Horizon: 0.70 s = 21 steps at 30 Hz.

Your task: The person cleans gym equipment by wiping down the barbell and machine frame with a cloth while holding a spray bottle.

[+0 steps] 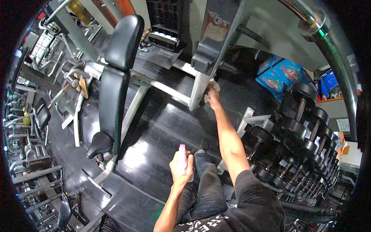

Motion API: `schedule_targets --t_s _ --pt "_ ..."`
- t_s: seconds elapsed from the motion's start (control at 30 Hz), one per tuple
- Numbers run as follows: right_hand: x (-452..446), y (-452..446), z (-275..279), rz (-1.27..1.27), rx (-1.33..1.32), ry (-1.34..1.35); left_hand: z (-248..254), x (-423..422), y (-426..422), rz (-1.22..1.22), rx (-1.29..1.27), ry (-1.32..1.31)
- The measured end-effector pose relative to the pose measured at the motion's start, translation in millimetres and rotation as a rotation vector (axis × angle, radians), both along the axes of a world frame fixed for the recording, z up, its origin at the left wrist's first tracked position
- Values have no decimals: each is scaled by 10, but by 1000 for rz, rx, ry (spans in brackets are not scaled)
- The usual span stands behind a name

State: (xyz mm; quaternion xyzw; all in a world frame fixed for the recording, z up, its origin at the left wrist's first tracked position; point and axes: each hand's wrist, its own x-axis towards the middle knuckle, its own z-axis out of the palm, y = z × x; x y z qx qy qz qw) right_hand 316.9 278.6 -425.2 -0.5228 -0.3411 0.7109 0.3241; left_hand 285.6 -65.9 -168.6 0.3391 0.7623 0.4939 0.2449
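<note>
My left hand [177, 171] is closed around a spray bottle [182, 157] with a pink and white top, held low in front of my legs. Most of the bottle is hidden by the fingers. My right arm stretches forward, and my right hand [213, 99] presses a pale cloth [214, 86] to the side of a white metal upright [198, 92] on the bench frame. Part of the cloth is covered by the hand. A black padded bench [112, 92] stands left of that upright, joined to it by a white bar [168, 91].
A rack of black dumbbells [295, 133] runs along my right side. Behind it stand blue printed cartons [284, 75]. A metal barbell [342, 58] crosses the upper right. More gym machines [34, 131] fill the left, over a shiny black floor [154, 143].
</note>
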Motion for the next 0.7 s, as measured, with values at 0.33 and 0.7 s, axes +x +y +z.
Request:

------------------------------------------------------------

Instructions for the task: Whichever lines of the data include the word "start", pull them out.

The answer:
- t_s: seconds elapsed from the motion's start (control at 30 Hz), one per tuple
- The measured end-effector pose relative to the pose measured at the motion's start, translation in millimetres and rotation as a rotation vector (axis × angle, radians), both along the axes of a world frame fixed for the recording, z up, its origin at the left wrist's first tracked position

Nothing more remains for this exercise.